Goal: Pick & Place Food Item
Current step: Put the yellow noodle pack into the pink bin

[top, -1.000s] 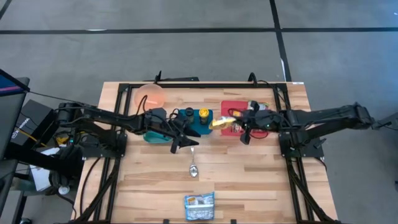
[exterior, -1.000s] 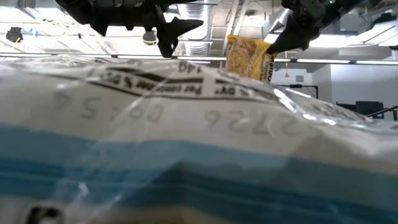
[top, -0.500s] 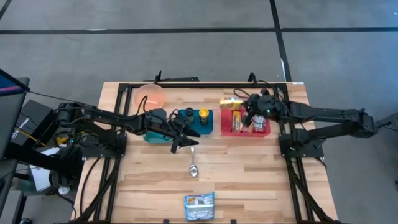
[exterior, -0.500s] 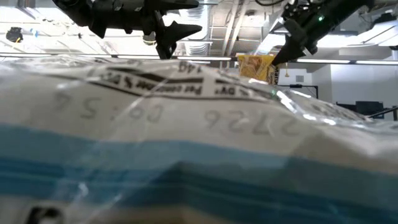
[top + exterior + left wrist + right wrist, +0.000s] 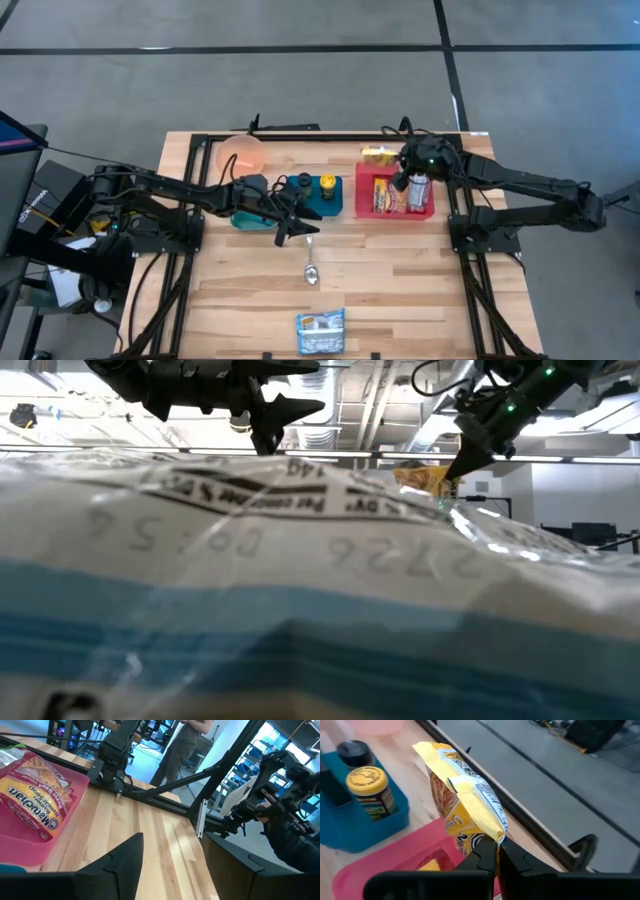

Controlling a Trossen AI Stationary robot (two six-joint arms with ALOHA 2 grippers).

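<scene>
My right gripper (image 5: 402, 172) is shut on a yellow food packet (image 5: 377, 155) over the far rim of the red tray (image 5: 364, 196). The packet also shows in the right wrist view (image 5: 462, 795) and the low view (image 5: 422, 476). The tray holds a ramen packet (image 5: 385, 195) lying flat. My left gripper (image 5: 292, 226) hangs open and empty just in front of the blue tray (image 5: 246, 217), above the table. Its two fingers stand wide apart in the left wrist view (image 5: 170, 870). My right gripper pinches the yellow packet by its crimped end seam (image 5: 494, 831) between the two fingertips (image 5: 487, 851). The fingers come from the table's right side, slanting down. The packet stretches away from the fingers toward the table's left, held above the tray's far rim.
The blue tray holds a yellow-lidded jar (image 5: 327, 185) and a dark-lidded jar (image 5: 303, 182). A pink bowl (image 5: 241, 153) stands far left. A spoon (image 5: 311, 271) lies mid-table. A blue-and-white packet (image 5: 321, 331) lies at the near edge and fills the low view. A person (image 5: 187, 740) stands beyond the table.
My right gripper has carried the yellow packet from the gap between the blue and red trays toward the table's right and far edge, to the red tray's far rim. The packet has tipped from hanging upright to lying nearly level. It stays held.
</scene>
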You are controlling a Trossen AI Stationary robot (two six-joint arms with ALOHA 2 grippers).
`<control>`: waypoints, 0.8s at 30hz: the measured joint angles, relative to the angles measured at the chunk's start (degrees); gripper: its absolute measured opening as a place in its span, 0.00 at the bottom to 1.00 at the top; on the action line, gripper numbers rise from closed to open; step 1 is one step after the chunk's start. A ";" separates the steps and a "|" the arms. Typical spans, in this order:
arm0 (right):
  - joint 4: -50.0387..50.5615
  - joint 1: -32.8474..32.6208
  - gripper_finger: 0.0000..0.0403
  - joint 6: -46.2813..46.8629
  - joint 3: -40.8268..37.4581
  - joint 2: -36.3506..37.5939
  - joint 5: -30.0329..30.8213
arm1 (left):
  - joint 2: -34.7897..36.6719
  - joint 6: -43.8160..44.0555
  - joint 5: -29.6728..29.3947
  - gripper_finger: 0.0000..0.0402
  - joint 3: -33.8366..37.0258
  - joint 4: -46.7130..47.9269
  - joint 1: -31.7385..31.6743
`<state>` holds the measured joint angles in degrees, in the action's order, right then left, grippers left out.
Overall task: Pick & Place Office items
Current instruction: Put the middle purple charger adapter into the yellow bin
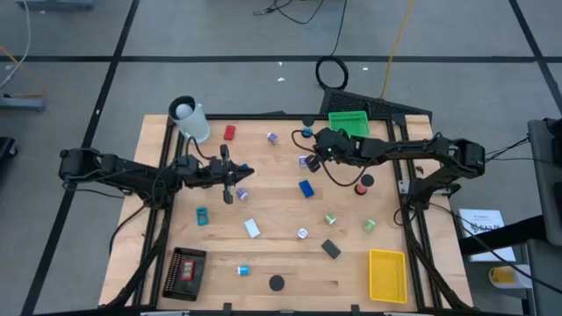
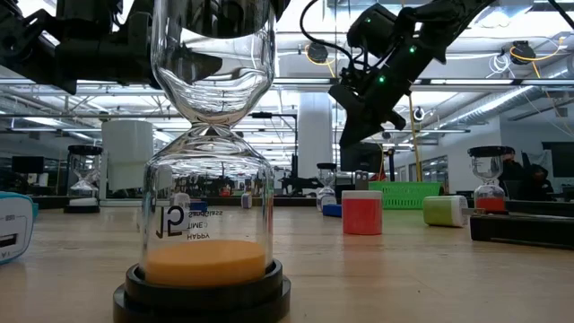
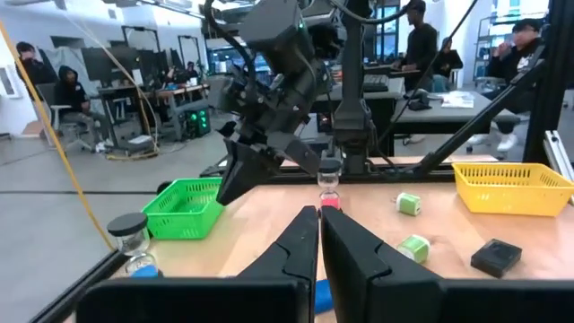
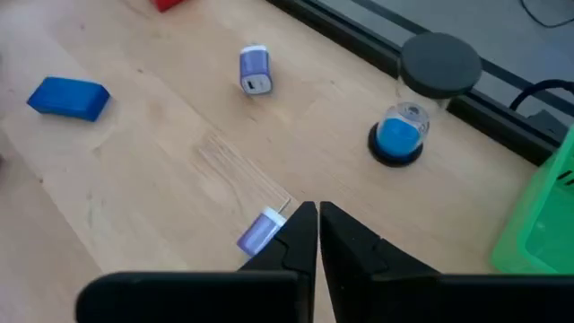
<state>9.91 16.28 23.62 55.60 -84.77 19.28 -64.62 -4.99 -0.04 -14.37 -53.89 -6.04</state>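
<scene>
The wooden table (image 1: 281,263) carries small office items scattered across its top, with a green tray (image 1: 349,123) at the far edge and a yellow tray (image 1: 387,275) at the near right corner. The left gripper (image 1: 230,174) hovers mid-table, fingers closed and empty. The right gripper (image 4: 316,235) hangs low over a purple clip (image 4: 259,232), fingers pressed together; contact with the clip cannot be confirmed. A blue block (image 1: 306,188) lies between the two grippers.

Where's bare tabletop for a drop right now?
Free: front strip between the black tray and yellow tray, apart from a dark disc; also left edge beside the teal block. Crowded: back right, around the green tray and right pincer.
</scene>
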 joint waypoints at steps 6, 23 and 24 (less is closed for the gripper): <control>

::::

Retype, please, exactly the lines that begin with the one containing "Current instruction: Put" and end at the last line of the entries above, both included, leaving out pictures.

Your response:
Current instruction: Put the middle purple charger adapter into the yellow bin
<state>9.91 16.28 23.62 55.60 -84.77 19.28 -64.62 -4.99 -0.04 -14.37 -53.89 -6.04</state>
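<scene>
The wooden table (image 1: 281,263) carries small office items scattered across its top, with a green tray (image 1: 349,123) at the far edge and a yellow tray (image 1: 387,275) at the near right corner. The left gripper (image 1: 230,174) hovers mid-table, fingers closed and empty. The right gripper (image 4: 316,235) hangs low over a purple clip (image 4: 259,232), fingers pressed together; contact with the clip cannot be confirmed. A blue block (image 1: 306,188) lies between the two grippers.

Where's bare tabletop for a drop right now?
Free: front strip between the black tray and yellow tray, apart from a dark disc; also left edge beside the teal block. Crowded: back right, around the green tray and right pincer.
</scene>
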 joint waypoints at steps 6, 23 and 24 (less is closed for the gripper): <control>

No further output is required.